» **Task item**
An exact reproduction of the data below is expected, free of images.
BEGIN Supplied data
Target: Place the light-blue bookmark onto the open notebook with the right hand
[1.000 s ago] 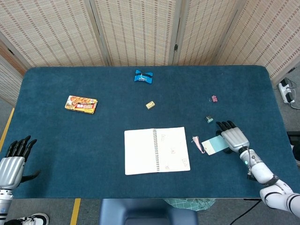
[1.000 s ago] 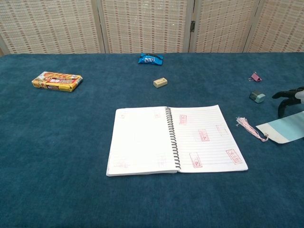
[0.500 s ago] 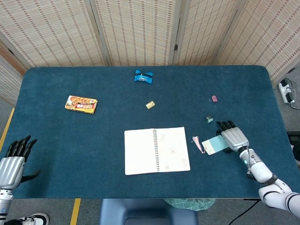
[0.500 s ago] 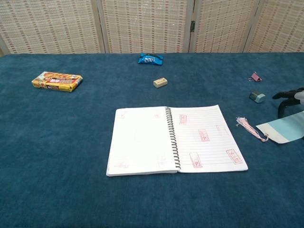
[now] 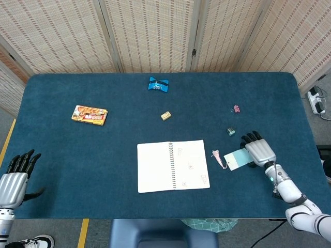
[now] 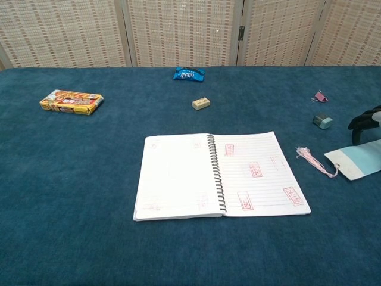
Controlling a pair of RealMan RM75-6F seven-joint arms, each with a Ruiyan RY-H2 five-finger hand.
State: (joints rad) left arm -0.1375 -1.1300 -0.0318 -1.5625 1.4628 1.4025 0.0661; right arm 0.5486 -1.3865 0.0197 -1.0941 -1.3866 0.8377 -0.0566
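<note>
While your left hand (image 5: 14, 178) rests at the near left table edge with fingers slightly apart, holding nothing, the open notebook (image 5: 172, 166) lies centre. Right of it, your right hand (image 5: 259, 151) presses spread fingers on the light-blue bookmark (image 5: 237, 159). Farther off sits a small clip (image 5: 230, 132).

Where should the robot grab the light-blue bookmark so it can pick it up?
Probably the plain card end, from the robot's right. The light-blue bookmark lies flat on the table, tassel pointing toward the open notebook. The right hand already covers the far end, so pinching that edge looks easiest. The thin tassel would likely let the card dangle.
</note>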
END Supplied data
» **Answer for this exercise**
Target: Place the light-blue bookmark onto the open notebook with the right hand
[1.000 s ago] 
[1.000 s ago] 
[0.500 s ago] 
[0.500 s ago] 
[now] 
[now] 
Controlling a pair of RealMan RM75-6F seven-joint arms, each with a Ruiyan RY-H2 five-finger hand.
State: (joints rad) left arm -0.1375 -1.1300 -0.0318 -1.5625 1.4628 1.4025 0.0661; right arm 0.5486 -1.3865 0.0197 -1.0941 -1.3866 0.8377 -0.0566
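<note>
While your left hand (image 5: 14, 178) rests at the near left table edge with fingers slightly apart, holding nothing, the open notebook (image 5: 172, 166) lies centre. Right of it, your right hand (image 5: 259, 151) presses spread fingers on the light-blue bookmark (image 5: 237, 159). Farther off sits a small clip (image 5: 230, 132).

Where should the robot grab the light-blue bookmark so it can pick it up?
Probably the plain card end, from the robot's right. The light-blue bookmark lies flat on the table, tassel pointing toward the open notebook. The right hand already covers the far end, so pinching that edge looks easiest. The thin tassel would likely let the card dangle.
</note>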

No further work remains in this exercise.